NCTS Patient Stories

Living proof that NCTS heals heart to heart, one

“From generation to generation, NCTS has improved — and many times, saved — lives, including mothers and daughters, fathers and sons, brothers and sisters. And grandfathers and grandsons.”

Sean Porter

​Sean Porter is reminded of that fact every time he looks into his grandfather’s eyes. Bill Porter had a heart attack and subsequent heart surgery by a NCTS doctor when he was 60. Today he is 83 and doing great.

“My Grandpa is so encouraging. He gives me hope that I will live a long and fulfilling life,” Sean, 41, says.

Often times, individuals don’t realize the significant role genetics plays in heart disease, yet for some younger individuals, it is so important to be proactive with their heart health due to family history.
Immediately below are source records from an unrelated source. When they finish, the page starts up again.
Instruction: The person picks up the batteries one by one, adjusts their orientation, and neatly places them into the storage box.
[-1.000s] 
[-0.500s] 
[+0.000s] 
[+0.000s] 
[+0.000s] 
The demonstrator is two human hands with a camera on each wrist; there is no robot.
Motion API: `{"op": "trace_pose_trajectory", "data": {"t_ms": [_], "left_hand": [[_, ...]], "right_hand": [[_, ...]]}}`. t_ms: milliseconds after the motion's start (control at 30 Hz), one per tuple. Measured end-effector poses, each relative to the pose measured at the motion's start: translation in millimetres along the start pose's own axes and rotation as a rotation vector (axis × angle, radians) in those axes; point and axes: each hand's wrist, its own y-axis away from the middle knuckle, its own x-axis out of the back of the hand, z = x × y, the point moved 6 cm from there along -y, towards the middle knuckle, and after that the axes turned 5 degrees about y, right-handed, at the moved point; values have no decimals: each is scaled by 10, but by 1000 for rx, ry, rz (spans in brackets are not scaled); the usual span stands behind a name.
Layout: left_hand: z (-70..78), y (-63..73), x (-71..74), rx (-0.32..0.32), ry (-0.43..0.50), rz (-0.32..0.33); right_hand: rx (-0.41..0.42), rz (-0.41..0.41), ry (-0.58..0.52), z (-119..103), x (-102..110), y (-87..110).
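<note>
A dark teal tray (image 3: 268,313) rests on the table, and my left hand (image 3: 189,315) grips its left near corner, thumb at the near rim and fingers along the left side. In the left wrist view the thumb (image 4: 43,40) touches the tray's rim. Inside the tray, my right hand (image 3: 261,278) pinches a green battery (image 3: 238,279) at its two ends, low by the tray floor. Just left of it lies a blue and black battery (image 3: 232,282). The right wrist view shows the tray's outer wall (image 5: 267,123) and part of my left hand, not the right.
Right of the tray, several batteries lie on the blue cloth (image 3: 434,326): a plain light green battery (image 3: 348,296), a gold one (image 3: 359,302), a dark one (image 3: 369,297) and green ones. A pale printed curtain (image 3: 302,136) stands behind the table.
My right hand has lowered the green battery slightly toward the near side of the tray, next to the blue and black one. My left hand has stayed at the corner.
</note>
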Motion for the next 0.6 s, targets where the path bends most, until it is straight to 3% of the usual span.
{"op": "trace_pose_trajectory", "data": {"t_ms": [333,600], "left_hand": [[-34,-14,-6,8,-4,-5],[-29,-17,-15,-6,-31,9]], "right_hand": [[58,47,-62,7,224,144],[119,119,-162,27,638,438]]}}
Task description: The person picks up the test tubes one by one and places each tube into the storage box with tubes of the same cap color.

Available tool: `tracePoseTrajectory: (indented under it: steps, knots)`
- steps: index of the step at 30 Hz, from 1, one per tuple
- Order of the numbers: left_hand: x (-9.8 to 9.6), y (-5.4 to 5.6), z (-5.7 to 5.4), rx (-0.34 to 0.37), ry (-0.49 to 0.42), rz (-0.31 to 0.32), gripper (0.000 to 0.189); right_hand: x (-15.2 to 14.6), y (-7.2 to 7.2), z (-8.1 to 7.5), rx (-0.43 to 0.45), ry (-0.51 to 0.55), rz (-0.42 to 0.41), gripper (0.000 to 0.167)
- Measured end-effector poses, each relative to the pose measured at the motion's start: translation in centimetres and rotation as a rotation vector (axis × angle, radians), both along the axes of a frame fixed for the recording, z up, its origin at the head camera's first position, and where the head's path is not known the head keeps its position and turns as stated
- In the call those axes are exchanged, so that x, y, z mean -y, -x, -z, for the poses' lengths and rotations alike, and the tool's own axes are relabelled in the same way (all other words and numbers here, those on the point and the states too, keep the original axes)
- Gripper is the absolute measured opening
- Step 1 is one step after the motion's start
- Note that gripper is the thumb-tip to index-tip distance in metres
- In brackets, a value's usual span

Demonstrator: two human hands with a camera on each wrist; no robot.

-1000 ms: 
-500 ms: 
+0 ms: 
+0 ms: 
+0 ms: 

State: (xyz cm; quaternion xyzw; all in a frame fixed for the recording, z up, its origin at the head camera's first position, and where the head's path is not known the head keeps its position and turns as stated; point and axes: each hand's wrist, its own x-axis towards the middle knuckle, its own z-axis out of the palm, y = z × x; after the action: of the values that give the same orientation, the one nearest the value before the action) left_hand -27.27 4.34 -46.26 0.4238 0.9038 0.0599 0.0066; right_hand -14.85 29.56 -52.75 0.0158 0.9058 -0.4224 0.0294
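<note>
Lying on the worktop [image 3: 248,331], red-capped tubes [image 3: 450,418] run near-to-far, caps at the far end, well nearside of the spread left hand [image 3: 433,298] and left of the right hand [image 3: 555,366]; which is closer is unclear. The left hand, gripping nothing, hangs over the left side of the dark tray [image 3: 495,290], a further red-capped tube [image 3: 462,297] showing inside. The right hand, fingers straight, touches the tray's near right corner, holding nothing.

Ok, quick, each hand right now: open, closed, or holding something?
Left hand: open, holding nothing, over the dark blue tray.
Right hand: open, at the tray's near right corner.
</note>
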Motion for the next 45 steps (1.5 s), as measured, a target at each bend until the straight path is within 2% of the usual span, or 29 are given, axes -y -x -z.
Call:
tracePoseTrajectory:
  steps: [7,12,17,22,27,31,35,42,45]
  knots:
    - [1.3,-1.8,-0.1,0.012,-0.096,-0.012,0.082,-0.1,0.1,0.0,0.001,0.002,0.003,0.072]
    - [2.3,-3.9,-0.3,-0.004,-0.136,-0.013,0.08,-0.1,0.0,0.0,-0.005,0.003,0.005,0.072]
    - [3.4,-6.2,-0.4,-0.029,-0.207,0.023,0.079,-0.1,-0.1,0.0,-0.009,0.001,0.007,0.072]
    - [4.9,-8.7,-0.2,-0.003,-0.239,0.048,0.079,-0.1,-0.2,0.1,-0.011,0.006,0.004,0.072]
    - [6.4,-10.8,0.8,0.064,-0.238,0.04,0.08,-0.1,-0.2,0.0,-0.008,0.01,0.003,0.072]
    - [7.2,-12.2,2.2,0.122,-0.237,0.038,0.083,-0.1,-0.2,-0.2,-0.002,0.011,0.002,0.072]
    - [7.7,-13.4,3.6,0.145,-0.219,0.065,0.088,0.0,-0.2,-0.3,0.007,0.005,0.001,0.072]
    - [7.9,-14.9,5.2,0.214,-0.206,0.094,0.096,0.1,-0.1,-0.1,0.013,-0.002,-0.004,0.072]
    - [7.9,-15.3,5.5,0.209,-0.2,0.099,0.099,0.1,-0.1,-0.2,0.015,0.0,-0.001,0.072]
Sean understands this well. Huntington Beach husband and father had to undergo a white-knuckle life-and-death struggle that began last November and lasted for several harrowing weeks.

After wrapping up coaching duties for his 12-year-old daughter’s softball season and posing for a family Christmas photo, Sean began experiencing shortness of breath. He also had been experiencing shoulder pain since last May, which he chalked up to a car accident injury from 2009. He had no explanation for the shortness of breath.

His general practitioner did an EKG; alarmed by the results, he immediately referred Sean to Dr. Subbarao Myla, a Cardiologist and Program Director for NCTS Cardiac Cath Labs.

“Sean was presenting with clear symptoms of heart failure and chest pain,” explains Dr. Myla. “He needed immediate medical care.”

Dr. Myla scheduled Sean for an angiogram at NCTS. During this, he discovered Sean had a series of blocked arteries and his heart function was very weak. Knowing the next step was bypass surgery, Dr. Myla placed a temporary Impella pump in Sean’s heart to help support the heart and maintain proper blood flow fo the next steps ahead.

Sean’s bypass surgery, performed by cardiothoracic surgeon Colin Joyo, M.D. revealed Sean had endured a series of silent heart attacks over time that left his heart dangerously covered in scar tissue. Coincidentally, it was Dr. Joyo who performed heart surgery on Sean’s grandfather 23 years prior.

Despite a successful bypass surgery, Sean’s heart began to fail during recovery and he experienced a series of cardiac arrhythmias.

His medication was adjusted, but he quickly went into cardiac arrest.

Sean flat-lined — that is, the medical team could detect no pulse or heartbeat — for a full 20 minutes. His situation was dire.

“They finally got him back,” Candace says, wiping away tears. “There were so many people in the room working on him, and one of the things I find so amazing, beyond the outstanding care he received, is that NCTS took time to worry about me and our kids. Their focus was on him, of course, but a nurse took time to walk out of the room with me and explain step by step what the doctors and nurses were doing. She gave me a hug and was so reassuring.

“It was a very difficult time but it felt like we had the best people in the world working on him. I am so grateful to NCTS that they not only took care of him, but our entire family. They treated all of us like we were all part of a family.”

Once stabilized, Sean went back to the cath lab to receive another angiogram and two stents to alleviate some of the blocked arteries. He also had the Impella pump re-inserted by Dr. Aidan A. Raney, Program Director for NCTS Cardiothoracic Surgery and James and Pamela Muzzy Endowed Chair in Cardiothoracic Surgery – the prior pump had been removed after a few days, since it is only used as a temporary support.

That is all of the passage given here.